• [DIRECTIONS FOR THIS TASK]: Before printing the listing, strip out its pictures and keep everything else exact.

#####

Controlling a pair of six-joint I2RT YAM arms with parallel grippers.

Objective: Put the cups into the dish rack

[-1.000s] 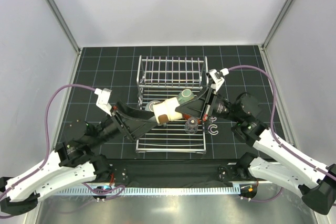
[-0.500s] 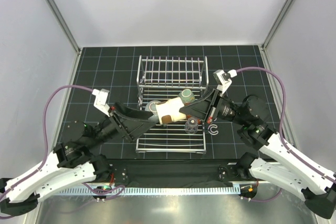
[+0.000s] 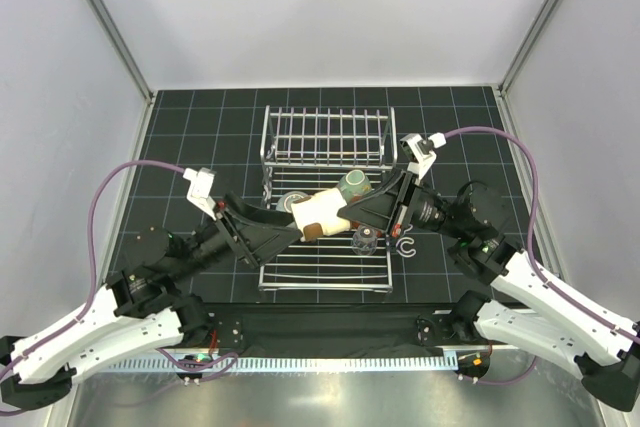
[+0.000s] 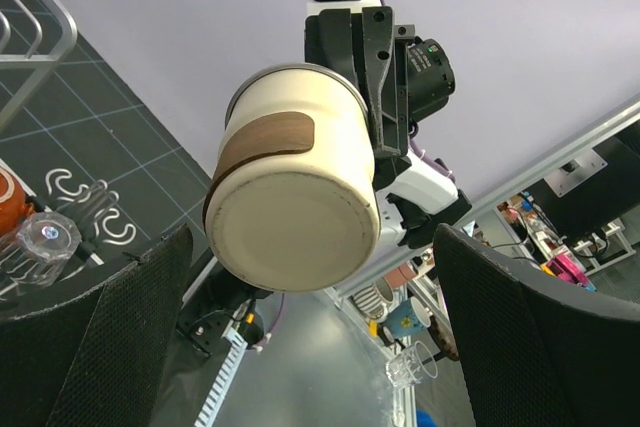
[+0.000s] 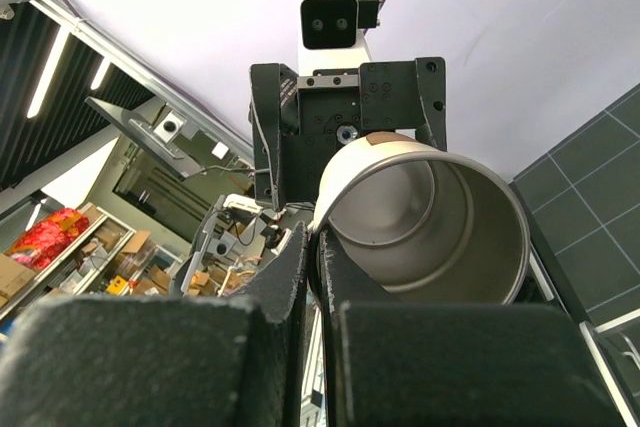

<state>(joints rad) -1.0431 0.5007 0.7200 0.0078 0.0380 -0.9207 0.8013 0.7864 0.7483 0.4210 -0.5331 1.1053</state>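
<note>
Change since the earlier frames is slight. Seen from above, the left gripper (image 3: 283, 230) has edged a little forward toward the cream tumbler (image 3: 322, 211), and the right arm's wrist has swung a touch back to the left. The tumbler itself has barely shifted. It lies on its side in the air over the flat base of the dish rack (image 3: 325, 275), bottom toward the left arm. Its mouth faces the right gripper (image 3: 347, 215), which is clamped on its rim. The mint-green mug (image 3: 353, 185) and the pale grey-green round mug (image 3: 293, 202) sit on the rack base on the near side of the upright bars. The small clear glass (image 3: 366, 240) stands at the base's right edge, just beside two white hooks (image 3: 405, 245) on the mat. A brown patch under the tumbler may be the orange-brown mug (image 3: 312, 231), but it is mostly covered.

In the left wrist view, both fingers (image 4: 120, 337) stand wide apart. The tumbler's flat bottom is framed between them with a gap on each side, and nothing is gripped.

In the right wrist view, the fingers are pressed together on the tumbler's wall, one inside the mouth and one outside.

A black mat (image 3: 200, 117) with a pale grid covers the table. Plain grey-white walls (image 3: 330, 7) and metal corner posts (image 3: 105, 17) close it in. Beyond these, the wrist views catch a cluttered room with shelves and ceiling lights.
</note>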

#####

• [WRITTEN REPLY]:
Controlling a pair of six-joint I2RT YAM arms with parallel grippers.

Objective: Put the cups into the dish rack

[-1.000s] 
[-0.500s] 
[+0.000s] 
[+0.000s] 
[+0.000s] 

<state>(joints rad) -1.0431 0.5007 0.7200 0.0078 0.0380 -0.9207 0.8013 0.7864 0.7483 0.4210 -0.5331 1.1053</state>
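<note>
Change since the earlier frames is slight. Seen from above, the left gripper (image 3: 283, 230) has edged a little forward toward the cream tumbler (image 3: 322, 211), and the right arm's wrist has swung a touch back to the left. The tumbler itself has barely shifted. It lies on its side in the air over the flat base of the dish rack (image 3: 325, 275), bottom toward the left arm. Its mouth faces the right gripper (image 3: 347, 215), which is clamped on its rim. The mint-green mug (image 3: 353, 185) and the pale grey-green round mug (image 3: 293, 202) sit on the rack base on the near side of the upright bars. The small clear glass (image 3: 366, 240) stands at the base's right edge, just beside two white hooks (image 3: 405, 245) on the mat. A brown patch under the tumbler may be the orange-brown mug (image 3: 312, 231), but it is mostly covered.

In the left wrist view, both fingers (image 4: 120, 337) stand wide apart. The tumbler's flat bottom is framed between them with a gap on each side, and nothing is gripped.

In the right wrist view, the fingers are pressed together on the tumbler's wall, one inside the mouth and one outside.

A black mat (image 3: 200, 117) with a pale grid covers the table. Plain grey-white walls (image 3: 330, 7) and metal corner posts (image 3: 105, 17) close it in. Beyond these, the wrist views catch a cluttered room with shelves and ceiling lights.
</note>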

This completes the output.